» **Your task**:
Beginning with the line below that contains "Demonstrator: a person" and ending with the line that contains "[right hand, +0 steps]", copy every line exactly. Copy nothing else.

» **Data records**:

-- -- --

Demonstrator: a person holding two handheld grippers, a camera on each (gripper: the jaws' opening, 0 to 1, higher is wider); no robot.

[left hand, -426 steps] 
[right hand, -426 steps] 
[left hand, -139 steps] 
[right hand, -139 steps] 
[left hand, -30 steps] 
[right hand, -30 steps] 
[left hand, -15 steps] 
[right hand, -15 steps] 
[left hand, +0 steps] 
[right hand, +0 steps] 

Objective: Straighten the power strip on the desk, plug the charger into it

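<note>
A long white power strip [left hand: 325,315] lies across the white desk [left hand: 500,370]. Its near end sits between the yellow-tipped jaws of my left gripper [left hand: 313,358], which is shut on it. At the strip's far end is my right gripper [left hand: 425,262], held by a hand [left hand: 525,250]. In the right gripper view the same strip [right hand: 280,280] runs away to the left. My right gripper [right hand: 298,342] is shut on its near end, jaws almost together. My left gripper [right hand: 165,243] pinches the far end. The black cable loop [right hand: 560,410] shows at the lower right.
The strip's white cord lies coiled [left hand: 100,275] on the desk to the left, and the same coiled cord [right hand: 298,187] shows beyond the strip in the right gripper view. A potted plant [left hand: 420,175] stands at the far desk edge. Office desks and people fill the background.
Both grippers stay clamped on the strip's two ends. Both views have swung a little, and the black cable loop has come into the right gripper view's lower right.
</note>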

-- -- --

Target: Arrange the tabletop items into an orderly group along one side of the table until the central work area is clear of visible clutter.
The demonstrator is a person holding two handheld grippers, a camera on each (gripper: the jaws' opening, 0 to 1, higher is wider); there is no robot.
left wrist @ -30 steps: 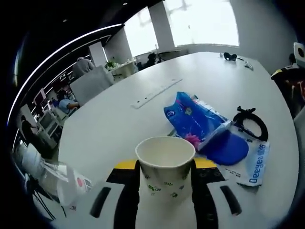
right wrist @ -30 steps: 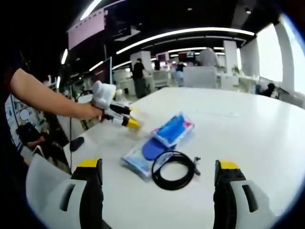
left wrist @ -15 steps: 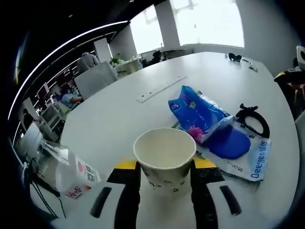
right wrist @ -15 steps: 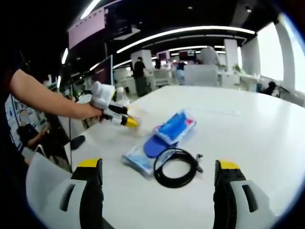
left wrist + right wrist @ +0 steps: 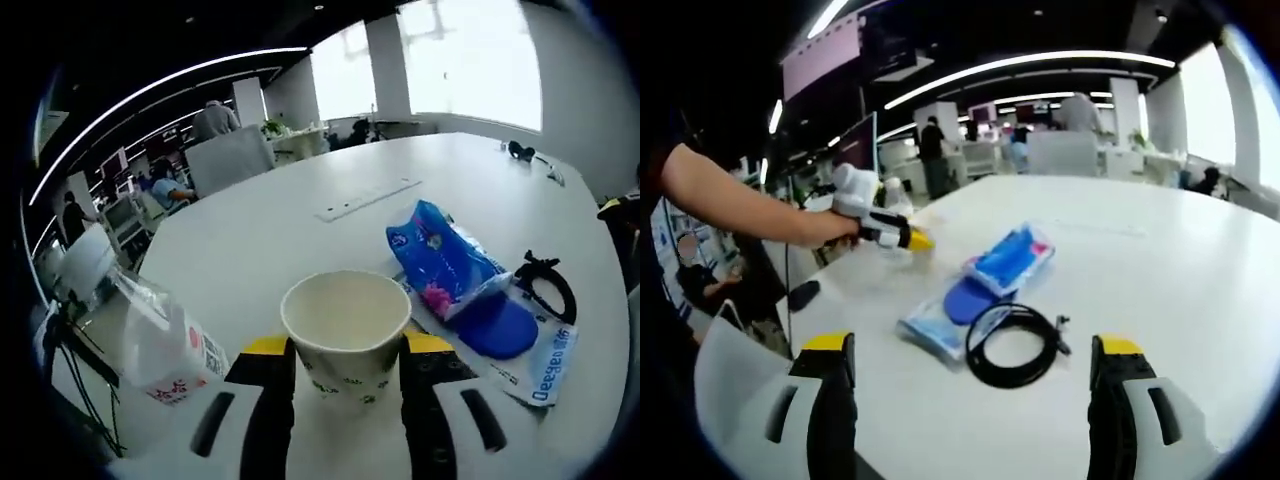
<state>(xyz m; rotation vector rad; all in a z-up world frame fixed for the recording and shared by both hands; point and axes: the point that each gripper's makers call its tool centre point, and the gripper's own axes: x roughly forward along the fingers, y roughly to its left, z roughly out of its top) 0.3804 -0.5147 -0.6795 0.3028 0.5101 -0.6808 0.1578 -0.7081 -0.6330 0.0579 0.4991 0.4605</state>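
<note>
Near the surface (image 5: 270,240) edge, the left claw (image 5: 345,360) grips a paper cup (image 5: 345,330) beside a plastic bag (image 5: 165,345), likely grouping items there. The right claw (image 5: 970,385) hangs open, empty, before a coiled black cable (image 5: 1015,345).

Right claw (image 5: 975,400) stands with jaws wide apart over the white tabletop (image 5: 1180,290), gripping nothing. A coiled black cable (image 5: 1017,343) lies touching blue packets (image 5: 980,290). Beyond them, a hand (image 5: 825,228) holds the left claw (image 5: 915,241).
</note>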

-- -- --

» **Solution below**:
Demonstrator: a person holding two handheld grippers, a camera on each (gripper: the jaws' opening, 0 to 1, higher is wider); no robot.

[left hand, -426 steps] 
[right hand, -426 steps] 
[left hand, -139 steps] 
[right hand, -139 steps] 
[left hand, -30 steps] 
[right hand, -30 steps] 
[left hand, -15 steps] 
[right hand, -15 steps] 
[left hand, +0 steps] 
[right hand, +0 steps] 

This completes the output for the exercise.